= Beginning of Section =
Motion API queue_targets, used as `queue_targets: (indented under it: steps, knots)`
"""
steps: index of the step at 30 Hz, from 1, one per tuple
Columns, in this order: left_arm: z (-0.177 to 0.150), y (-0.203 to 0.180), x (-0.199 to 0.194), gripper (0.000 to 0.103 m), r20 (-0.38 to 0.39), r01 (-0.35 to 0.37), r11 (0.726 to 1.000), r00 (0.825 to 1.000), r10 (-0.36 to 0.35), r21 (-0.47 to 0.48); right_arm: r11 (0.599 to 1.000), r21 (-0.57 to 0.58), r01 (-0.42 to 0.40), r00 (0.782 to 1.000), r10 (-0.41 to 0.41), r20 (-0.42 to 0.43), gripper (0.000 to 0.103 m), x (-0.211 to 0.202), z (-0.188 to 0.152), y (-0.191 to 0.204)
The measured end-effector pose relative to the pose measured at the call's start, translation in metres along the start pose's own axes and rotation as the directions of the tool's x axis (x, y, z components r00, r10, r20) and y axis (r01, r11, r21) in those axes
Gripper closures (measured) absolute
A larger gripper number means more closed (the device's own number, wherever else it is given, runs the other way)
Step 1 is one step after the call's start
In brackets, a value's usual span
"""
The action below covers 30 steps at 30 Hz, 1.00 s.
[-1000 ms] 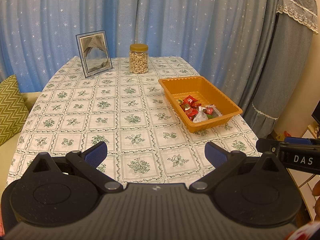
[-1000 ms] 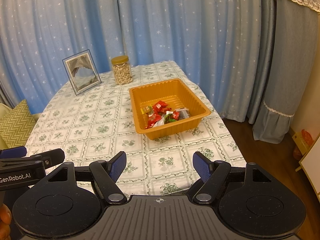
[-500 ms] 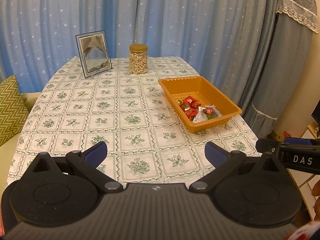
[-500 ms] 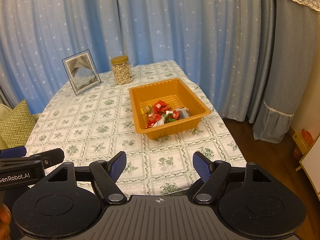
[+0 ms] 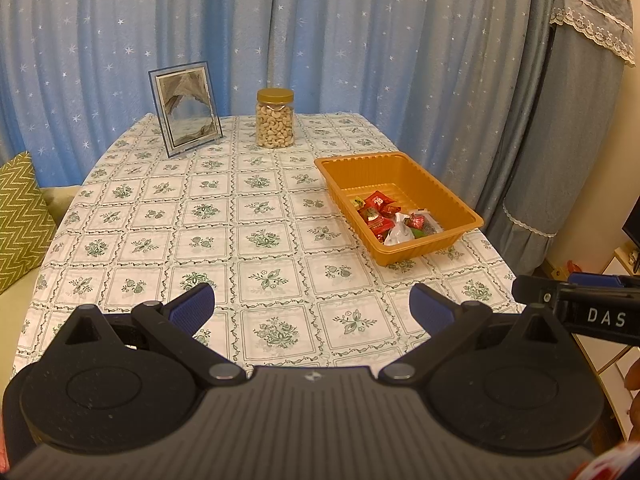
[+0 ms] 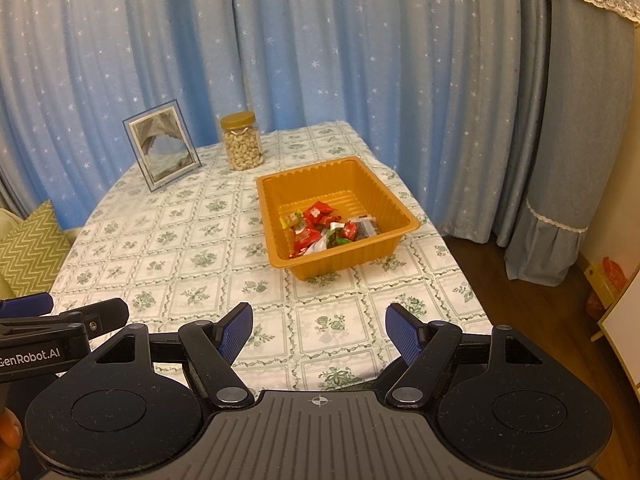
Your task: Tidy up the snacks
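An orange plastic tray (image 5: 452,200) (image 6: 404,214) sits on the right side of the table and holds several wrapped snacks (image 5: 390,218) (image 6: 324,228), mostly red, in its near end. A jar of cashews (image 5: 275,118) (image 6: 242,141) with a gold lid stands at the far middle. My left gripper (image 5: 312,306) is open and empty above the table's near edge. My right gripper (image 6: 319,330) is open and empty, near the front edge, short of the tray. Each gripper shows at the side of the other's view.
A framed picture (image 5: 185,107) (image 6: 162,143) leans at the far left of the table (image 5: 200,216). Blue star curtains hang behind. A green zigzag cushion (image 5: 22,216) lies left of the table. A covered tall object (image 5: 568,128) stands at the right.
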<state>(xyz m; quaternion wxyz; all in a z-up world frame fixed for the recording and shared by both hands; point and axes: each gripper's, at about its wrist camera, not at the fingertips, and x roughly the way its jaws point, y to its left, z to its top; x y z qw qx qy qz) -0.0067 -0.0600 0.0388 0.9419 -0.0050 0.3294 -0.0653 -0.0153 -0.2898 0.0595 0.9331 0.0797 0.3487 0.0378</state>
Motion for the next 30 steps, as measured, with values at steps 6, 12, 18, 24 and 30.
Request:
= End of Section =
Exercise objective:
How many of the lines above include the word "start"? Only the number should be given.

Your solution:
2